Fortunately, nobody appeared to have heard the rap, and after a few minutes of waiting I judged that I was free to go. I set off again across the scorched drive and soon gained the shade of the avenue. Feeling that I could now relax, and knowing that I was in for a long walk, I permitted my mind to wander to other things; and was surprised when I reached the road far sooner than I had anticipated. The empty tarmac shone and glinted before me in the sun. I stood on the brink of it, only then remembering what had happened to my shoes when last I had walked on this road. My only other pair was currently on my feet. I cursed myself, hovering at the silent tarmac as if it were a gushing river. If only I had thought to change my shoes! The prospect of trudging back up the avenue to fetch the ruined pair and then down again was uninviting; indeed, I wouldn’t have time for it. The only alternative was to go back to the cottage and have my walk another day. I had already, after all, achieved my primary aim, which was the delivery of the leaflet. My desire to enquire at the post office was, however, too strong. Before long I had persuaded myself that the vandalism of my only remaining pair of shoes could be overlooked, and indeed might not happen at all, even though past experience insisted to the contrary. The aggravation of my sunburn, which weighted things still more heavily in favour of abandoning the walk, I regarded with similar insouciance. It might happen, I admitted; but then again it might not.
In committing myself wholeheartedly to a course which was neither savoury, profitable, nor necessary – and could turn out to be downright perilous – I was aware that a certain irrationality seemed temporarily to have taken me in its grip.

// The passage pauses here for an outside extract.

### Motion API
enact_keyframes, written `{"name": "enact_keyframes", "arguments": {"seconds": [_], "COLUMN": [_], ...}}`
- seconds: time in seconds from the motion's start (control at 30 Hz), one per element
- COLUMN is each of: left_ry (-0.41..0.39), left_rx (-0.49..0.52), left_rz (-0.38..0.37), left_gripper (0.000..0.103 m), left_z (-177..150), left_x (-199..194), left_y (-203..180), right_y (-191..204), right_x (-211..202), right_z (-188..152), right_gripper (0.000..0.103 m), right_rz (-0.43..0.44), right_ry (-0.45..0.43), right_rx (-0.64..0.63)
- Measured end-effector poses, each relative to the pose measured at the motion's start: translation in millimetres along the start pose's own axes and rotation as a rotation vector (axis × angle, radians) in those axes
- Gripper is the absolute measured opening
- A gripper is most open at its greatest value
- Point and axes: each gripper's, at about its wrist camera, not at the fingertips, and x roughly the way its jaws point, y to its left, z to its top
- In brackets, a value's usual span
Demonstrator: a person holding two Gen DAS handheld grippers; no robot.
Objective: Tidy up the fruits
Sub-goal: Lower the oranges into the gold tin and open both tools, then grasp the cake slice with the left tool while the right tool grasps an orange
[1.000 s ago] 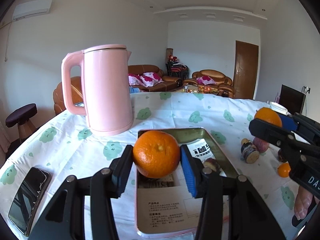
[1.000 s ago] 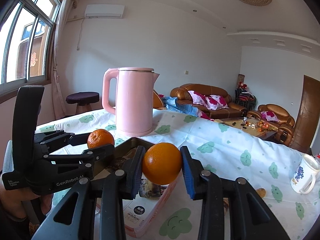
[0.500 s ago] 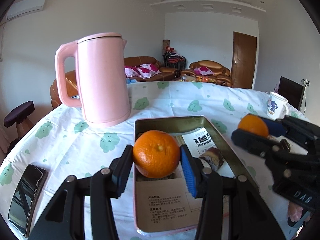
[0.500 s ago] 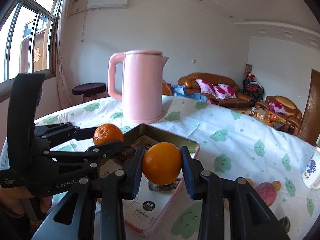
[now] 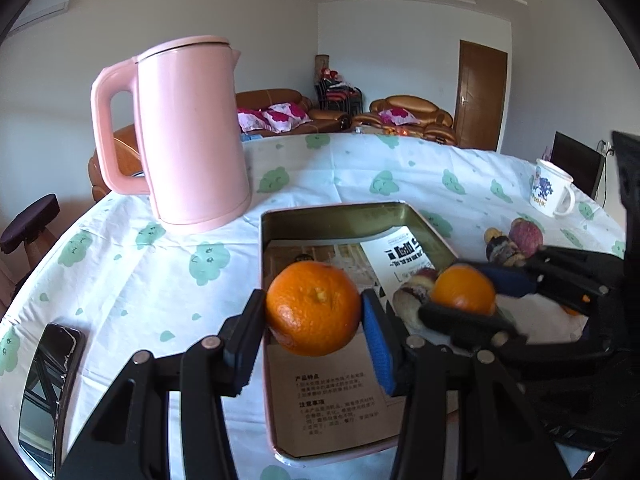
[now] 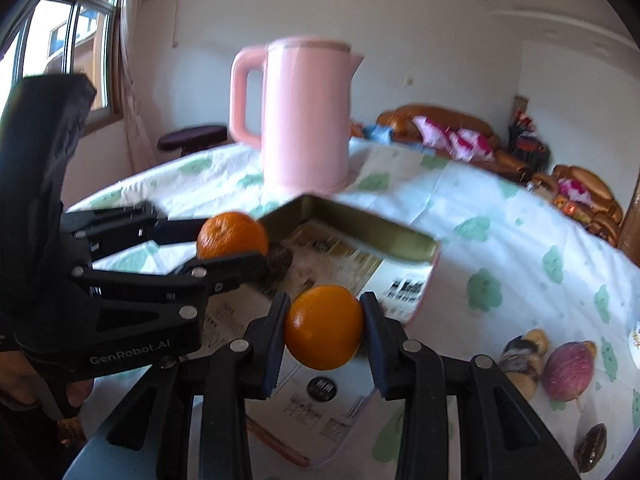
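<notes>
My left gripper is shut on a dimpled orange and holds it above the near left part of a rectangular tin tray lined with printed paper. My right gripper is shut on a smoother orange above the tray's right side. In the left wrist view the right gripper comes in from the right with its orange over the tray. In the right wrist view the left gripper and its orange are at the left. A brownish fruit lies in the tray.
A tall pink kettle stands behind the tray on the left. A phone lies at the table's near left edge. A white mug, a purple fruit and dark fruits lie right of the tray.
Both grippers have come lower and closer over the tray with their oranges. The right gripper has moved left, in over the tray's right side.
</notes>
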Motion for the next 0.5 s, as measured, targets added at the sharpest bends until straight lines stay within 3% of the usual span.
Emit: {"name": "enact_keyframes", "arguments": {"seconds": [0.2, 0.33, 0.5], "left_ry": [0.000, -0.022, -0.050], "left_rx": [0.002, -0.004, -0.022], "left_rz": [0.015, 0.044, 0.028], "left_gripper": [0.053, 0.073, 0.078], "left_z": [-0.8, -1.1, 0.3], "left_x": [-0.3, -4.6, -12.5], "left_y": [0.4, 1.3, 2.1], "right_y": [0.4, 1.0, -3.0], "right_x": [9.5, 9.5, -1.7], "right_z": [-0.7, -1.3, -2.3], "right_gripper": [0.038, 0.053, 0.056], "right_rz": [0.003, -0.010, -0.035], "right_ry": [0.052, 0.054, 0.014], "right_rx": [-0.004, -0.008, 0.015]}}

My experience with the gate, however, had given me a sort of curiosity, a thirst for experimentation which I could see no real reason to deny. What I desired to discover was whether the process which, a few minutes earlier, had manufactured the gate according to my need to use it could in fact be mastered and then employed in reverse. I wanted in other words to see how much my intention of avoiding misfortune in the form of tar and sun – a resolution formed, as I have said, in the very midst of a determination to tempt these misfortunes to their limit – would influence the outcome of my walk.
The heat hammered on my shoulders as I walked along the deserted road, and within minutes I had begun to repent my heedlessness. (My little mental game had, I soon saw, merely led me by a circuitous route to the misfortunes reason had long since visited.) I stopped to look at my shoes, and saw to my disappointment several dark and shiny bruises of tar on the soles. I set off again at a faster pace, yearning for the signal houses which would denote the fringe of the village. Just as I was about to break into a run in order to seek shelter, I heard the rapid approach of a car behind me and I bridled my agony, waiting for it to pass. So quickly was the car travelling that I barely had time to stiffen my aching frame into a simulation of leisure and force my unwilling cheeks into a rictus of enjoyment when it shot by. It was a new car, cast in coruscating silver which gave off lecherous winks in the sun, and its beefy rear was raised to me in a rude salute as it passed. A jet of liquid squirted obscenely onto its back windscreen, which its lazy synthetic tail spread foaming over the glass. I was tempted to make some offensive gesture in its wake, but stopped myself with the thought that even if the car didn’t contain one of the Maddens it might be harbouring some acquaintance of theirs who would report the incident back.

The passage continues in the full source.